Changyoon Jeong, AgCenter water quality specialist, discussed his research that has shown irrigating with Red Bayou water can cause nutrients and salt to accumulate on fields, especially those with clay soils. One way to improve water quality is with a constructed wetland like the one at the AgCenter Red River Research Station in Bossier City, which consists of two ponds.

Related:Furrow-irrigated rice may save more than dollars and cents

“It provides a simple and effective nonpoint-source pollution treatment,” Jeong said. And the water the wetland collects can be recycled for subsequent irrigation use, which conserves groundwater.

Runoff collected in reservoir

Louisiana Master Farmer Program coordinator Ernest Girouard told about a project in which he and Jeong are monitoring water quality on a Vermilion Parish rice and soybean farm that reuses runoff collected in a reservoir. As the water circulates through the system, nutrients also get reused, reducing pollution in nearby waterways.

“It’s important that we make sure we’re not contaminating the soil with elements we’re going to regret in the future,” Girouard said.

Conservation practices

Farmers can get the most bang for their buck if they use conservation practices in areas with the most room for improvement, said AgCenter economist Krishna Paudel.
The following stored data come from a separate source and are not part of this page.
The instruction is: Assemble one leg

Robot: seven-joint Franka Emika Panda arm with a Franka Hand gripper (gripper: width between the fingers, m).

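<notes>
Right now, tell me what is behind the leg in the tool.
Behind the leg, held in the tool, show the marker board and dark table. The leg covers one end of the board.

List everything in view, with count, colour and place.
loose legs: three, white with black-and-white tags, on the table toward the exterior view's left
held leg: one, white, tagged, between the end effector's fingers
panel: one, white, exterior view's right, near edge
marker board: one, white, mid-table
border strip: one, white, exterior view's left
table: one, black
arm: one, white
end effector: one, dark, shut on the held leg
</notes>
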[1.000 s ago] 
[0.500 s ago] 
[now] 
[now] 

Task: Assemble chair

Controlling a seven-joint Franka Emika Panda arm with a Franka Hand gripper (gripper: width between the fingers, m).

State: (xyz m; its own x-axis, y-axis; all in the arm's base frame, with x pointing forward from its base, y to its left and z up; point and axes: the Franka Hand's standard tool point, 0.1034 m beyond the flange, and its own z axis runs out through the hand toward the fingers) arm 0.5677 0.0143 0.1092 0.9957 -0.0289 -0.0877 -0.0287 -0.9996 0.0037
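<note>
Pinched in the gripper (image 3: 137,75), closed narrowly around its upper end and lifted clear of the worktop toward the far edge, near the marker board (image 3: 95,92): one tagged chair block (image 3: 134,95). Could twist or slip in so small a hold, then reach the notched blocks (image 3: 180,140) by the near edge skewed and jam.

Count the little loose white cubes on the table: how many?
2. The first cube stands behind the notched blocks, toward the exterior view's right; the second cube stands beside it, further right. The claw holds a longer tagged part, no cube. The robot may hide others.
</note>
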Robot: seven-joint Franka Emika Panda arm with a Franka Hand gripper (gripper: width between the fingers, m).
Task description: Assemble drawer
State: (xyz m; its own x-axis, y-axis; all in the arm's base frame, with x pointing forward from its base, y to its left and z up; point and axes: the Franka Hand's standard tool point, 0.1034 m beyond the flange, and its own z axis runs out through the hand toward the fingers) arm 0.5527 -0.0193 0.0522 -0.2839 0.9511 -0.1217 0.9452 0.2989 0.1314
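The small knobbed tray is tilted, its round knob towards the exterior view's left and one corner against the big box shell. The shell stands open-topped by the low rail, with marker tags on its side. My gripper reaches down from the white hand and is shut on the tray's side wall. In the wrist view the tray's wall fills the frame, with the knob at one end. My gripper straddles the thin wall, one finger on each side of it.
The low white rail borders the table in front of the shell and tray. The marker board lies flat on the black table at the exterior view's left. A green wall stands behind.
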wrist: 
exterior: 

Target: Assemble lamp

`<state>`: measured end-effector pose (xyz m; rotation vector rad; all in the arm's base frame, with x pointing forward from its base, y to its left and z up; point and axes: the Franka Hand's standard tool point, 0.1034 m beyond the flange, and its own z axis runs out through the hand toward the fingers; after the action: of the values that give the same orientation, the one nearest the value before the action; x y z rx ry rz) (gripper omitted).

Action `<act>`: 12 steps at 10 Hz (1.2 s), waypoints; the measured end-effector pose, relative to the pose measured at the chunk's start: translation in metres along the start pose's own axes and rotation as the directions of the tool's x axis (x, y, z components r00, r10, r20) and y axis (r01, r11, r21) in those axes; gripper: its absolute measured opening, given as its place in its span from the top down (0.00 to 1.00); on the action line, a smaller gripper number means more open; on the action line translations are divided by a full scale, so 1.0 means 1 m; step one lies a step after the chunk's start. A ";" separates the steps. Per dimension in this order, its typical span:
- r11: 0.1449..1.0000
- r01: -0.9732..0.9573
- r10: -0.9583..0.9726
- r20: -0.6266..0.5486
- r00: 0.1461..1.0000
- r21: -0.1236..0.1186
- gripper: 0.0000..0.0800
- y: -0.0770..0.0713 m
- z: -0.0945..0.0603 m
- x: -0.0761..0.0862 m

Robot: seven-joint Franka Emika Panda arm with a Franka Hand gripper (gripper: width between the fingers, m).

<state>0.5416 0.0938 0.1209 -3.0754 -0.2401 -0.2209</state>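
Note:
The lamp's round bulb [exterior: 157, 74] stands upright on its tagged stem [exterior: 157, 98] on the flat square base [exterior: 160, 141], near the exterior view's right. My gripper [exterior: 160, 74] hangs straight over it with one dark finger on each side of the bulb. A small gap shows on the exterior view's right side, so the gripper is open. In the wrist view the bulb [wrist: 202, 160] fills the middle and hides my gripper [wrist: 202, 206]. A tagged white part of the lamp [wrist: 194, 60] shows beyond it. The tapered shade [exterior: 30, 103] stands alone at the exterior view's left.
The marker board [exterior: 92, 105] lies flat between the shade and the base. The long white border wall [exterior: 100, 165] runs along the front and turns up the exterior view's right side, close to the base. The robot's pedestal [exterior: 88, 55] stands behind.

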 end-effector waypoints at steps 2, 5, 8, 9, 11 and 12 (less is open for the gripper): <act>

He talked about a project he worked on with a former graduate student that examined which sub-watersheds in the Tendel Watershed along the Tensas River would see the greatest reduction in nitrogen, phosphorous and sedimentation.

Paudel said their model showed a largely agricultural area at the southern tip of the Tendel Watershed would benefit most from practices such as no-till farming and planting filter strips of vegetation at the edges of fields to remove excess nutrients and sediments from runoff.